## [Problem requirements]
Produce a character-for-character copy of the data below.

══════════════════════════════

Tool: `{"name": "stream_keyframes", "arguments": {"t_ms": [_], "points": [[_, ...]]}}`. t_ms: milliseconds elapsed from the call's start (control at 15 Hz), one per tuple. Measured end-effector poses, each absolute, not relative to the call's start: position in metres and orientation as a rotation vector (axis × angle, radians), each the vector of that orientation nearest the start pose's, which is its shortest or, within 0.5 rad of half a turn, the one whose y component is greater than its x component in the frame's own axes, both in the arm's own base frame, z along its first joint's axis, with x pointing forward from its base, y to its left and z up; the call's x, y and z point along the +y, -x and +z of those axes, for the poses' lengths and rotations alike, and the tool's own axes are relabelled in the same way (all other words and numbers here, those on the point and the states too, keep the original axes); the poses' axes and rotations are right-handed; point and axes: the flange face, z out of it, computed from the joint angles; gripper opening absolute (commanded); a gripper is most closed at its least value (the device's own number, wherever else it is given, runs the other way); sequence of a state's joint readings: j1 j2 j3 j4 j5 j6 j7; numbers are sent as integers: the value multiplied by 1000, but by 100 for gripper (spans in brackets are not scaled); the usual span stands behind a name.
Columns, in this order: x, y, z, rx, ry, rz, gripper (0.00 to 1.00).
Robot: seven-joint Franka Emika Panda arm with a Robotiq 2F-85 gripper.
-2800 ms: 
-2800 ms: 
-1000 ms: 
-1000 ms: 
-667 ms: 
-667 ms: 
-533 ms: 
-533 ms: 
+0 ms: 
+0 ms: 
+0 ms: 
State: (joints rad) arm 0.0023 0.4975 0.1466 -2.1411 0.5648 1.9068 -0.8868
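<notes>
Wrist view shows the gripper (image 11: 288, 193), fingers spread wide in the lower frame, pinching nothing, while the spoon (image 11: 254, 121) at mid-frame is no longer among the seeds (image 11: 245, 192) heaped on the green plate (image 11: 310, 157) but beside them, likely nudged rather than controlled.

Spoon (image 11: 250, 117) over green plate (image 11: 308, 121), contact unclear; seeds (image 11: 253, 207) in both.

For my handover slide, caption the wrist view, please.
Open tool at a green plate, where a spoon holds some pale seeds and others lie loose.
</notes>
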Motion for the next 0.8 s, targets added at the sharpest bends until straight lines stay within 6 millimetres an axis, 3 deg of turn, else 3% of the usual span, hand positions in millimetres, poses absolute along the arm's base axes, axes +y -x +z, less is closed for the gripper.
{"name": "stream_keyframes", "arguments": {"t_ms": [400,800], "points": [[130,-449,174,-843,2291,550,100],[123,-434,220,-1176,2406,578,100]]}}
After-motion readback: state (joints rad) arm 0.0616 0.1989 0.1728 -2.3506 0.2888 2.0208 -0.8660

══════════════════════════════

## [Result]
Tool: `{"name": "stream_keyframes", "arguments": {"t_ms": [_], "points": [[_, ...]]}}`. t_ms: milliseconds elapsed from the call's start (control at 15 Hz), one per tuple. Measured end-effector poses, each absolute, not relative to the call's start: position in metres and orientation as a rotation vector (axis × angle, radians), each the vector of that orientation nearest the start pose's, which is its shortest or, within 0.5 rad of half a turn, the one whose y component is greater than its x component in the frame's own axes, both in the arm's own base frame, z along its first joint's axis, with x pointing forward from its base, y to its left and z up; the call's x, y and z point along the +y, -x and +z of those axes, for the poses' lengths and rotations alike, and the tool's own axes are relabelled in the same way (all other words and numbers here, those on the point and the states too, keep the original axes); the poses' axes and rotations are right-handed; point and axes: the flange face, z out of it, computed from the joint angles; gripper opening absolute (commanded); a gripper is most closed at its least value (the device's own number, wherever else it is given, runs the other way); sequence of a state's joint readings: j1 j2 j3 j4 j5 j6 j7; numbers are sent as integers: the value multiplied by 1000, but by 100 for gripper (spans in brackets are not scaled); the usual span stands behind a name.
Columns, in this order: x, y, z, rx, ry, rz, gripper (0.00 to 1.00).
Robot: seven-joint Franka Emika Panda arm with a Robotiq 2F-85 gripper.
-2800 ms: 
-2800 ms: 
-1000 ms: 
-1000 ms: 
-667 ms: 
-667 ms: 
-533 ms: 
-533 ms: 
+0 ms: 
+0 ms: 
+0 ms: 
State: (joints rad) arm 0.0023 0.4975 0.1466 -2.1411 0.5648 1.9068 -0.8868
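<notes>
Wrist view shows the gripper (image 11: 288, 193), fingers spread wide in the lower frame, pinching nothing, while the spoon (image 11: 254, 121) at mid-frame is no longer among the seeds (image 11: 245, 192) heaped on the green plate (image 11: 310, 157) but beside them, likely nudged rather than controlled.

Spoon (image 11: 250, 117) over green plate (image 11: 308, 121), contact unclear; seeds (image 11: 253, 207) in both.

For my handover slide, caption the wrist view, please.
Open tool at a green plate, where a spoon holds some pale seeds and others lie loose.
</notes>
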Motion for the next 0.8 s, targets added at the sharpest bends until straight lines stay within 6 millimetres an axis, 3 deg of turn, else 3% of the usual span, hand positions in millimetres, poses absolute along the arm's base axes, axes +y -x +z, less is closed for the gripper.
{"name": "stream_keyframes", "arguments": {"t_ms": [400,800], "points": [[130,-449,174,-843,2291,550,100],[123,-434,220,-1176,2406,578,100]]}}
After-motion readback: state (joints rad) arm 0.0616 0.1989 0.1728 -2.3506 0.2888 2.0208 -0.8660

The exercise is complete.